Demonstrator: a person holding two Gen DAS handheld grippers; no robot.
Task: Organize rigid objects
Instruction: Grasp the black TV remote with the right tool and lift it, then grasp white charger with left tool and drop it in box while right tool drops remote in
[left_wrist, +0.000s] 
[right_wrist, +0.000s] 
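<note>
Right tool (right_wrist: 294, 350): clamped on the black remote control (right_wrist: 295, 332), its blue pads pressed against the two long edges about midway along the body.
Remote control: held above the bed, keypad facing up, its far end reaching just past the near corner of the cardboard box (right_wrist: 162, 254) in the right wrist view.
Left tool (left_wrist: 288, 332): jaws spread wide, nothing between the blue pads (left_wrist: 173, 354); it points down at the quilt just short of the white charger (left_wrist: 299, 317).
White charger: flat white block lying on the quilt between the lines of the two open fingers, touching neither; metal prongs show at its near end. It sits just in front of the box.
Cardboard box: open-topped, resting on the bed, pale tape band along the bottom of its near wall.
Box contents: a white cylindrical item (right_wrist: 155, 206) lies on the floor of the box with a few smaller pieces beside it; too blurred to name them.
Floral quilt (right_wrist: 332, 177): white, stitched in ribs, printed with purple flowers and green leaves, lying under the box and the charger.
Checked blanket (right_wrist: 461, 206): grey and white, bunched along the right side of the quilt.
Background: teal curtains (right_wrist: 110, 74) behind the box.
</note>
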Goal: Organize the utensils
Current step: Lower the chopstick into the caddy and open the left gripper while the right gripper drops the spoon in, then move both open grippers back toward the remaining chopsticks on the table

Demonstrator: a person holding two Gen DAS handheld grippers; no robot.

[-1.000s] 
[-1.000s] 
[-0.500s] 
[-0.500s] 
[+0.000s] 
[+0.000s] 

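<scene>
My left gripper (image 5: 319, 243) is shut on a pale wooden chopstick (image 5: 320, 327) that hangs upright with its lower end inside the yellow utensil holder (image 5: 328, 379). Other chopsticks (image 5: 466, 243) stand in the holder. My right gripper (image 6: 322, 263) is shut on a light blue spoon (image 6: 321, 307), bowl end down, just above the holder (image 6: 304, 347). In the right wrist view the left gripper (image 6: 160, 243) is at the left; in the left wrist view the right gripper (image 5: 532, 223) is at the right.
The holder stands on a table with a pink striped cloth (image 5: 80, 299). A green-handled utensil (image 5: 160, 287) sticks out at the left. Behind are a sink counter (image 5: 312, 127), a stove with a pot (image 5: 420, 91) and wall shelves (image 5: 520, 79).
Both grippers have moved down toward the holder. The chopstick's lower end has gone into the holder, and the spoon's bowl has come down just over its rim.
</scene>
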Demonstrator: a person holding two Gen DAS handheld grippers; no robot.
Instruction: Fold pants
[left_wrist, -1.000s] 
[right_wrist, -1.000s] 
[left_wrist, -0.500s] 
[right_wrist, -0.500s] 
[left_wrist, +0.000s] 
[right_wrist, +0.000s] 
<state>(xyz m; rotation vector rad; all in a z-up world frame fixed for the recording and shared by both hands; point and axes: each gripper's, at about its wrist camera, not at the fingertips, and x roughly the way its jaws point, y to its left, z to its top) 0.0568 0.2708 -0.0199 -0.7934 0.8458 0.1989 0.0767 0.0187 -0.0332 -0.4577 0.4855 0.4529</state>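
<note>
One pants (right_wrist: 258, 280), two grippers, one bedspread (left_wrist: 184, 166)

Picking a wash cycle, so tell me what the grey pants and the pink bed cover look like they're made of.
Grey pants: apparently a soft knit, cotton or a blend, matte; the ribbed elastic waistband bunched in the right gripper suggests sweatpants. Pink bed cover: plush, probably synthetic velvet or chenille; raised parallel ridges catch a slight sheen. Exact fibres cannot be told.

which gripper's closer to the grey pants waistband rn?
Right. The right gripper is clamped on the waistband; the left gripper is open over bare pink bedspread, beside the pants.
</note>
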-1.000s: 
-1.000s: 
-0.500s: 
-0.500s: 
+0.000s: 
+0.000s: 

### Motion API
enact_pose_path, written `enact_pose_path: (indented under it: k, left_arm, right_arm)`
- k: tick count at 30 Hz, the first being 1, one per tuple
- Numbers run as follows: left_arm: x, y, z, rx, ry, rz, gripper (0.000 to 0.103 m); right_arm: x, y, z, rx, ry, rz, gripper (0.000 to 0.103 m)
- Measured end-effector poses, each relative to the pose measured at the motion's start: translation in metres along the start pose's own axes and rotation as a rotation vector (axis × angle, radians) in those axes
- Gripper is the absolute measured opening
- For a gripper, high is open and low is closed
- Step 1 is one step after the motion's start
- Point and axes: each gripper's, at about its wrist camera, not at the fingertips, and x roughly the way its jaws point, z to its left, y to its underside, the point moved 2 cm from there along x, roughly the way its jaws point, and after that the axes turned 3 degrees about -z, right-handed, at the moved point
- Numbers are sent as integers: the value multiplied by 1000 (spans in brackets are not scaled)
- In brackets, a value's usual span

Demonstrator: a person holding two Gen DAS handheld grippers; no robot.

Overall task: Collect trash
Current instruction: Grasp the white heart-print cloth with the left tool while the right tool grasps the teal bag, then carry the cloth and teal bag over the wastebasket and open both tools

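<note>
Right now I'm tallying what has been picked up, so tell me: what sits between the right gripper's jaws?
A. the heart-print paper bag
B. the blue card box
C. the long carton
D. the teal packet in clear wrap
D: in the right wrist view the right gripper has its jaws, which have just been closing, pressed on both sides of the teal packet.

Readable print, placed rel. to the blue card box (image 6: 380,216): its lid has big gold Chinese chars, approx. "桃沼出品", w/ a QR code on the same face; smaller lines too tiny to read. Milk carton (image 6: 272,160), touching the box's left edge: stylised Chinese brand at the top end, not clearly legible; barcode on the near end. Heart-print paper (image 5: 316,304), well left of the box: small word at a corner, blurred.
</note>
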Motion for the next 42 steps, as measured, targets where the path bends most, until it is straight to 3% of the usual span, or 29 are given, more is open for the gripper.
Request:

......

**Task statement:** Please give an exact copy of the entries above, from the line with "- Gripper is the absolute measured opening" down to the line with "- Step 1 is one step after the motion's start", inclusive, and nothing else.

**Solution below:**
- Gripper is the absolute measured opening
- For a gripper, high is open and low is closed
- Step 1 is one step after the motion's start

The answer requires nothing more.